How to survive the first 6 months in your recruitment business

Paper boat transforming into a paper plane over a waterfall, symbolising recruitment business survival and scaling.

Starting your own recruitment agency is exciting.

You’ve spent years building relationships, developing your market knowledge, and delivering results for someone else’s business. Eventually, the thought creeps in: “Why not do it for myself?”

Then reality arrives.

The first six months of running your own agency can be some of the most challenging of your career. It’s a period filled with uncertainty, self-doubt, and more than a few moments where you’ll question whether you’ve made the right decision.

The good news? Almost every successful agency owner has been there.

The Salary Safety Net Has Gone

One of the biggest adjustments when starting your own business is losing the comfort of a guaranteed monthly salary.

For years, you’ve known exactly when you’ll be paid and roughly how much will land in your account each month.

Suddenly, you’re responsible for generating every pound that comes into the business.

That can be a difficult transition.

You’ll likely experience:

  • Months where revenue is lower than expected.
  • Concerns about cash flow.
  • Pressure from personal financial commitments.

It’s completely normal to have moments where employment starts looking attractive again.

The “What Have I Done?” Moment

Most business owners experience it.

A deal falls through.

A client goes quiet.

A placement is delayed.

A candidate accepts a counteroffer.

And suddenly you’re sitting at your desk wondering:

“What have I actually done?”

The reality is that recruitment has never been a guaranteed industry. Even the best consultants experience setbacks and difficult periods.

The difference now is that you’re experiencing those challenges as a business owner rather than an employee.

Restrictive Covenants Can Feel Frustrating

Many recruiters launching their own agency are also dealing with restrictive covenants.

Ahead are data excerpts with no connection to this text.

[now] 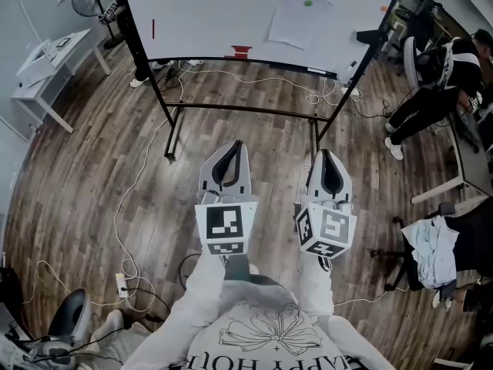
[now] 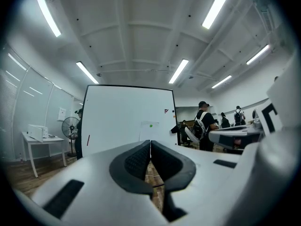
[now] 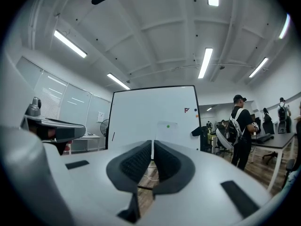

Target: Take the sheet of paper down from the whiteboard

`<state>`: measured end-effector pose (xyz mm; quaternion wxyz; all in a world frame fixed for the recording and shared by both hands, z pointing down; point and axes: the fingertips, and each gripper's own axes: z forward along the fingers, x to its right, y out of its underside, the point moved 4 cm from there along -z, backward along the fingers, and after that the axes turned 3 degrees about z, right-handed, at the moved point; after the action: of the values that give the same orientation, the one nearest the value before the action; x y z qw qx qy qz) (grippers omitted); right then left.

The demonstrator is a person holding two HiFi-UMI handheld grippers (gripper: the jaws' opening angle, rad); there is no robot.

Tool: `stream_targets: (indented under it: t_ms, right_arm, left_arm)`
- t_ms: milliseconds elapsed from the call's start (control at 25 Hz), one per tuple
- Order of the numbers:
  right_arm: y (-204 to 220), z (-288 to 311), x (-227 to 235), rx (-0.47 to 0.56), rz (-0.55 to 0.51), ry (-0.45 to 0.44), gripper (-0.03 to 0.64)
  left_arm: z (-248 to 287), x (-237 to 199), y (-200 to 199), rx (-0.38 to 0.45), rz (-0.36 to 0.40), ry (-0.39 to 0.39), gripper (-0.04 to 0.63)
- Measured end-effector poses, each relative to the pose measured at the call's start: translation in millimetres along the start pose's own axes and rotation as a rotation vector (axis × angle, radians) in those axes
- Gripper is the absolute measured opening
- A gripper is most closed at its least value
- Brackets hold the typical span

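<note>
**Sheet on the whiteboard, both hand-held grippers closed and empty**

Head view: left hand-held gripper (image 1: 233, 146) and right hand-held gripper (image 1: 325, 154) side by side above the wooden floor (image 1: 85, 160), both aimed toward the whiteboard (image 1: 208, 14) and well apart from it. Jaws of each pressed together, nothing pinched. Sheet of paper (image 1: 299, 18) flat on the right half of the whiteboard, nearer the right edge than the left, pinned near its top by a green magnet (image 1: 308, 4). Small red object (image 1: 241, 51) at the bottom edge of the whiteboard. Loose cables (image 1: 254, 77) on the floor beneath the stand.

Left gripper view: left hand-held gripper (image 2: 150, 150) closed, dark pads meeting in a thin line, nothing between. Beyond the tips, the whiteboard upright, with the sheet of paper (image 2: 150, 132) right of its centre under the green dot.

Right gripper view: right hand-held gripper (image 3: 153, 152) likewise closed and empty. Sheet of paper (image 3: 167, 133) just above and right of the tips, far off on the whiteboard. Person with a backpack (image 3: 240, 126) standing past the whiteboard's right edge.
</note>
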<state>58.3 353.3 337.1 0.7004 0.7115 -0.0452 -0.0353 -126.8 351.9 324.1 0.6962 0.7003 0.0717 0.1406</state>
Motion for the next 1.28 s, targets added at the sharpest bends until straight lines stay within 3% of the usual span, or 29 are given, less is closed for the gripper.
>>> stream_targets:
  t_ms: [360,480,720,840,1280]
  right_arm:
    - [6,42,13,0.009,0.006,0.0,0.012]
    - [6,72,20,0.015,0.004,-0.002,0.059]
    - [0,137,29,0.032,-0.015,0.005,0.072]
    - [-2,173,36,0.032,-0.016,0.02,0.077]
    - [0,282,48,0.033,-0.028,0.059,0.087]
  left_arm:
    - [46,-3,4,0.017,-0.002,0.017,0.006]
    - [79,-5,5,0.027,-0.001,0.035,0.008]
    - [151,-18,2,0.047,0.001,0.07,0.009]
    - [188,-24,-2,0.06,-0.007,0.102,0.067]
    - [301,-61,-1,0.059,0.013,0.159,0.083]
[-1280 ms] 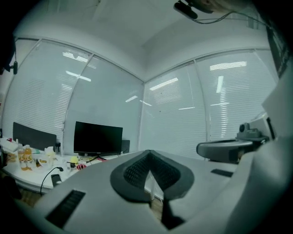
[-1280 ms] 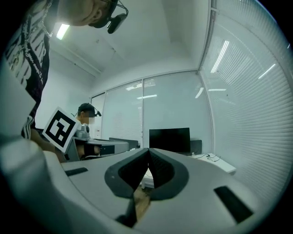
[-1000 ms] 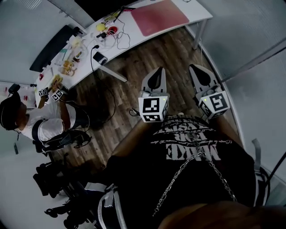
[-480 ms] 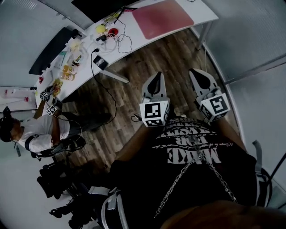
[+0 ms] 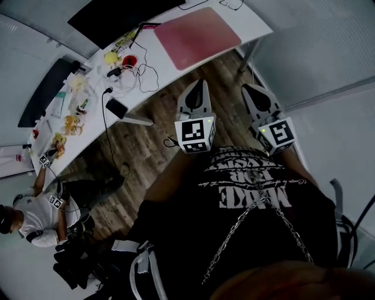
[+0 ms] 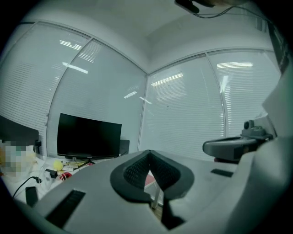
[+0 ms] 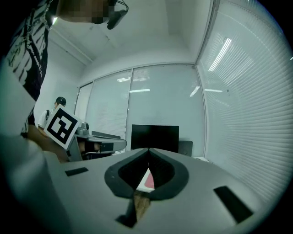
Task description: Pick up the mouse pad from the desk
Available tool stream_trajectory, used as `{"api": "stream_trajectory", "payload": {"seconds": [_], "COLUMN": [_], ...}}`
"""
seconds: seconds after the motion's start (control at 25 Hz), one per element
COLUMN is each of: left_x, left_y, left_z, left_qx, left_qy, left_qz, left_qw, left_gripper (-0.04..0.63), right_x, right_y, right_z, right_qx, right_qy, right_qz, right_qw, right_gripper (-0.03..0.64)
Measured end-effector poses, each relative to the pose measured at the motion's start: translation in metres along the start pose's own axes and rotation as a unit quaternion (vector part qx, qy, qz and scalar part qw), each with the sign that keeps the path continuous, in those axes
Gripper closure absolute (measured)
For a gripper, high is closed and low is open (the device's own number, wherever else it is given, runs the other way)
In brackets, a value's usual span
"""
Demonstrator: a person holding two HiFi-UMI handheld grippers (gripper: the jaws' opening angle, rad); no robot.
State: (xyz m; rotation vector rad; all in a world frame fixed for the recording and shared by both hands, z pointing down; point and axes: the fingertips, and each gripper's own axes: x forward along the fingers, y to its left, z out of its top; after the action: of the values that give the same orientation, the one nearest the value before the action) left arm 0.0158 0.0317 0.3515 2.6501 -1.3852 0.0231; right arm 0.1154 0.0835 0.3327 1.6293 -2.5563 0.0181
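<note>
The pink mouse pad (image 5: 196, 36) lies flat on the right end of the white desk (image 5: 258, 20), beyond the wooden floor. My left gripper (image 5: 201, 83) and right gripper (image 5: 248, 88) are held side by side in front of my chest, level and pointing toward the desk, still short of its edge. Both are shut with nothing between the jaws. In the left gripper view the left gripper (image 6: 149, 151) shows a pink sliver of the pad (image 6: 147, 181) below its tips. Under the right gripper (image 7: 148, 149) in its own view, the pad (image 7: 149, 181) appears too.
A black monitor (image 5: 117, 17) stands behind the pad. Left of the pad lie a yellow ball (image 5: 111, 57), a red item (image 5: 130, 60), cables and a dark phone (image 5: 117, 108). A desk leg (image 5: 249, 50) stands ahead. Another person (image 5: 35, 217) sits far left. Blinds line the walls.
Both grippers have moved forward toward the desk, still shut and side by side. The desk and pad sit nearer in the head view; the other person has slid toward the lower left.
</note>
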Motion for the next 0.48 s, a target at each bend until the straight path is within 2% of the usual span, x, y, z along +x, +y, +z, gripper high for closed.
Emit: {"api": "stream_trajectory", "payload": {"seconds": [0.28,0.48], "left_x": [0.043,0.059], "left_y": [0.045,0.080], "left_z": [0.008,0.006], "left_qx": [-0.013,-0.024], "left_qy": [0.010,0.007], "left_qz": [-0.022,-0.024], "left_qw": [0.9996,0.9994], "left_gripper": [0.591,0.591], "right_x": [0.066,0.099], "right_y": [-0.016,-0.010], "right_z": [0.012,0.008], "right_qx": [-0.005,-0.008], "right_qy": [0.018,0.015], "right_qz": [-0.015,-0.018], "right_qw": [1.000,1.000], "right_gripper": [0.618,0.618]}}
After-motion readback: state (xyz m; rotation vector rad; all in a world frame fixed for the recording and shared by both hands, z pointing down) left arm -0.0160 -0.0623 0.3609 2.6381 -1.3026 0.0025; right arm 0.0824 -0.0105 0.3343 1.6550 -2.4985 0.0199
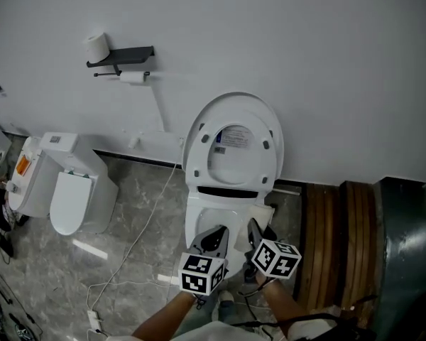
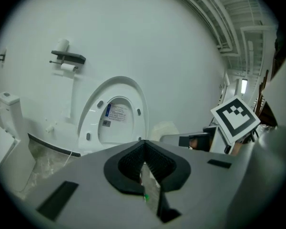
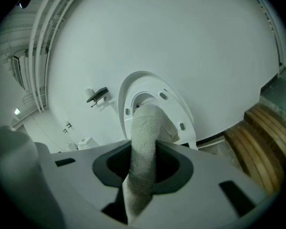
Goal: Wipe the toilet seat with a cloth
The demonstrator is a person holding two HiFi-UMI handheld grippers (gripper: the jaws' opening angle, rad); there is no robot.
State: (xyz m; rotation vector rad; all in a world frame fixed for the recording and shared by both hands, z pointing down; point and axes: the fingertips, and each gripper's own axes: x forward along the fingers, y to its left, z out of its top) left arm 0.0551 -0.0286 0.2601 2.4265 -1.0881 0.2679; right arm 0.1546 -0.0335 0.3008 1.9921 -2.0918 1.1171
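Note:
The white toilet (image 1: pixel 214 215) stands against the wall with its seat and lid (image 1: pixel 232 146) raised; bumpers and a label show on the underside. Both grippers hover over the front of the bowl. My right gripper (image 1: pixel 256 229) is shut on a cream terry cloth (image 3: pixel 145 137), which sticks up out of its jaws toward the raised seat (image 3: pixel 174 109). My left gripper (image 2: pixel 142 165) is shut with nothing in it and points at the raised seat (image 2: pixel 115 112). From the left gripper view the cloth (image 2: pixel 164 129) and the right gripper's marker cube (image 2: pixel 235 119) show at the right.
A second white toilet unit (image 1: pixel 69 190) stands at the left. A black shelf (image 1: pixel 122 54) with a paper roll (image 1: pixel 96 47) hangs on the wall. Wooden slats (image 1: pixel 339 240) and a grey metal panel (image 1: pixel 408 261) are at the right. Cables (image 1: pixel 124 272) lie on the marble floor.

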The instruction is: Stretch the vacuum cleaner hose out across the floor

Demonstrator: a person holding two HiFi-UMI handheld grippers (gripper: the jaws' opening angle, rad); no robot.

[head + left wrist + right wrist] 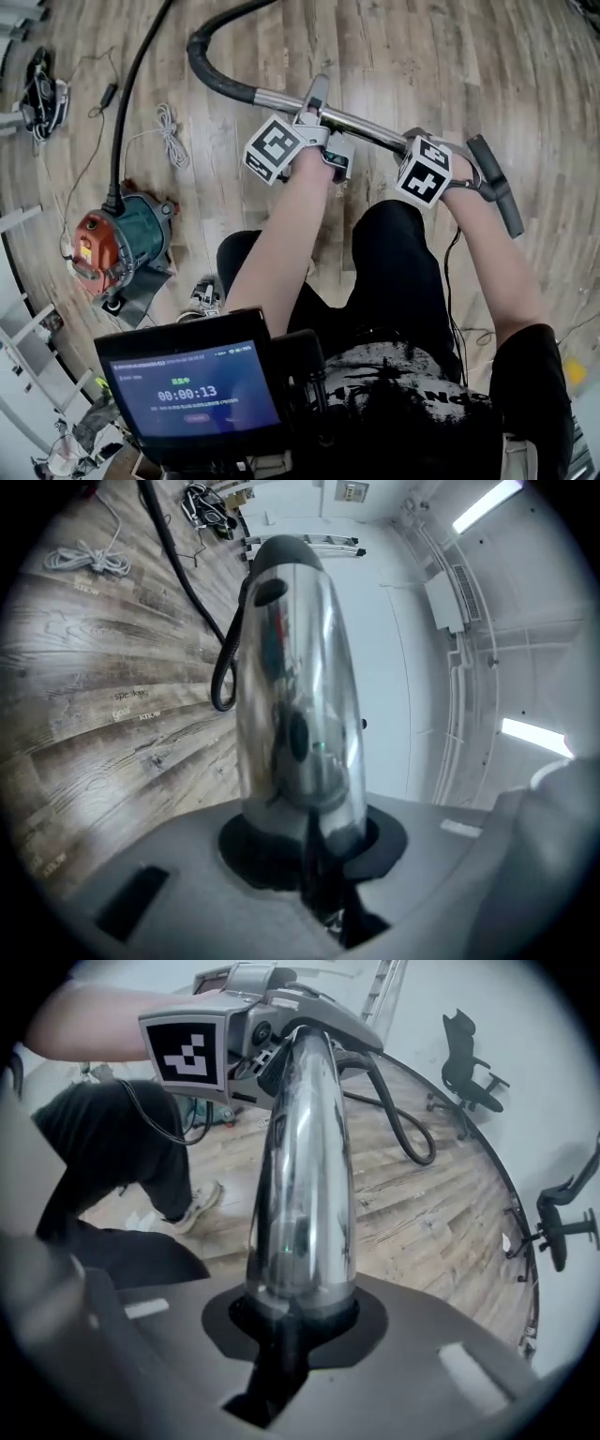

You may be unable to contact certain clients or candidates immediately after leaving your previous employer. That can feel like you’re starting with one hand tied behind your back.

However, it’s important to remember:

  • Most restrictions are time-limited.
  • New opportunities emerge constantly.
  • Recruitment markets move quickly.

Six months can feel like a long time when you’re building a business, but in reality it’s a relatively short period in what should be a long-term journey.

Success Rarely Happens Overnight

Social media has a habit of making business ownership look easy.

You see the announcements:

  • “Best decision I ever made.”
  • “Six figures in year one.”
  • “Never looked back.”

What you don’t often see are the difficult months that came first.

The reality is that most successful recruitment businesses are built through consistency rather than overnight success.

That means:

  • Making calls when motivation is low.
  • Continuing business development when results aren’t immediate.
  • Building relationships that may take months to convert.
  • Trusting the process when the market feels quiet.

If You’re Good At What You Do, Trust Yourself

One thing worth remembering is why you started in the first place.

You didn’t wake up one morning and randomly decide to launch a recruitment business.

You did it because:

  • You know your market.
  • You understand recruitment.
  • You have experience delivering results.
  • You believe you can build something of your own.

Those skills don’t disappear because you’ve become a business owner.

There will be hurdles.

There will be difficult months.

There will be periods where opportunities seem harder to find.

But if you’ve built a successful recruitment career, those fundamentals remain the same.

Final Thoughts

The first six months are often as much about survival as about growth.

There will be moments where going back to employment feels easier. There will be times when you question your decision. That’s normal.

What matters is remembering that recruitment is a long game. Markets change, opportunities emerge, restrictions expire, and momentum builds over time.

If you’re good at what you do, stay consistent, and trust your experience, the difficult periods eventually pass.

At RecBOS, we work with recruitment start-ups every day. We’ve seen the challenges of launching a business, but we’ve also seen what happens when agency owners stay the course. More often than not, those first six difficult months become the foundation for something much bigger.